» What to do: Quote verbatim the span of lines that begins the listing below and closes with the line containing "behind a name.".

» Provided material:
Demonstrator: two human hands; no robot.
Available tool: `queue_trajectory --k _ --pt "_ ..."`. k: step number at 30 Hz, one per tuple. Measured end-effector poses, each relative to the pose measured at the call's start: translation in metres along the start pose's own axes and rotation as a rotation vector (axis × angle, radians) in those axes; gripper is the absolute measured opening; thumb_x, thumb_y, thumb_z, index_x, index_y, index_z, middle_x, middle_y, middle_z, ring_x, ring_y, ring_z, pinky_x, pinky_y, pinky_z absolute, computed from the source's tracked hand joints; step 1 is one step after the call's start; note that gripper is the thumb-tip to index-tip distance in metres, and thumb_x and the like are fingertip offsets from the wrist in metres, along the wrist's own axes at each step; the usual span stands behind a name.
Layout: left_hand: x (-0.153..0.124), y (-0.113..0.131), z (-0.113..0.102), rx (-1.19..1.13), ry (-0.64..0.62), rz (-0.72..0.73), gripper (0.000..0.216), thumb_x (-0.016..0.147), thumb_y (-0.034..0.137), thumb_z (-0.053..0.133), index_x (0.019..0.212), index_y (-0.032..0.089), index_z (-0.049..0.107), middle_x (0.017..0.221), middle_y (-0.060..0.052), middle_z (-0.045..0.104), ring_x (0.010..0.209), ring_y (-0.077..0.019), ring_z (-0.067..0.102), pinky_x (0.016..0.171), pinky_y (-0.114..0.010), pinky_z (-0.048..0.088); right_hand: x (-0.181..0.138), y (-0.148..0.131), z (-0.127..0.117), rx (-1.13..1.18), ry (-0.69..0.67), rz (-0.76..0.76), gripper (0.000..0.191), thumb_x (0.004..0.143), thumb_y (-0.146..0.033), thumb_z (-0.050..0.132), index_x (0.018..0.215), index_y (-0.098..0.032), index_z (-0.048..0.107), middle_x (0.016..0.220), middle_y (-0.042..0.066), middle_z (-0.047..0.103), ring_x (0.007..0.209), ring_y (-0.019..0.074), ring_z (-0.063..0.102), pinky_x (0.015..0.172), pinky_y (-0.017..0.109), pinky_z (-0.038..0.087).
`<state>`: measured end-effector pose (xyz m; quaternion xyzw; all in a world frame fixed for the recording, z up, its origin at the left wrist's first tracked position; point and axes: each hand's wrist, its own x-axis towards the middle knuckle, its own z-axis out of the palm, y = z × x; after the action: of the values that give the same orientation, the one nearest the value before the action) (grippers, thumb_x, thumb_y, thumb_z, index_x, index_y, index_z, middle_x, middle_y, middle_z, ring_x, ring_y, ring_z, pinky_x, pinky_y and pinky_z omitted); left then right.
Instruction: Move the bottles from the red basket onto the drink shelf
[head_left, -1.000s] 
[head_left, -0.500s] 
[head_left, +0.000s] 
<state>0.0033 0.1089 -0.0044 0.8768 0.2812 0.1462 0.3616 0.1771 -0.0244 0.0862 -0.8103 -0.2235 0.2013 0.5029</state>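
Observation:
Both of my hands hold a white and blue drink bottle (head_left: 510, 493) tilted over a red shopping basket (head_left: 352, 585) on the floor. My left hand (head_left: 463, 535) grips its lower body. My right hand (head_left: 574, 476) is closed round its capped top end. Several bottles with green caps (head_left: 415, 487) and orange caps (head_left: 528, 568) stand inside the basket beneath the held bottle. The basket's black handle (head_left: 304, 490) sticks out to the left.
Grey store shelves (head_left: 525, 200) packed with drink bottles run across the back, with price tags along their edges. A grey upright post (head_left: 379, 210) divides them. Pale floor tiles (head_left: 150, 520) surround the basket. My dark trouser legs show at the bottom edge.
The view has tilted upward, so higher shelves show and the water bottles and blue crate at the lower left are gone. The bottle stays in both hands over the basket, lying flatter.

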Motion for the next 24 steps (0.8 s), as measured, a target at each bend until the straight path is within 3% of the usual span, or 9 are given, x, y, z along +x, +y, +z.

» Written answer:
Demonstrator: two human hands; no robot.
Available tool: `queue_trajectory --k _ --pt "_ ..."`. k: step number at 30 Hz, one per tuple. Measured end-effector poses, each relative to the pose measured at the call's start: translation in metres along the start pose's own axes and rotation as a rotation vector (axis × angle, radians) in those axes; gripper is the absolute measured opening; thumb_x, thumb_y, thumb_z, index_x, index_y, index_z, middle_x, middle_y, middle_z, ring_x, ring_y, ring_z, pinky_x, pinky_y, pinky_z absolute, computed from the source's tracked hand joints; step 1 is one step after the call's start; note that gripper is the thumb-tip to index-tip distance in metres, and thumb_x and the like are fingertip offsets from the wrist in metres, along the wrist's own axes at each step; the usual span stands behind a name.

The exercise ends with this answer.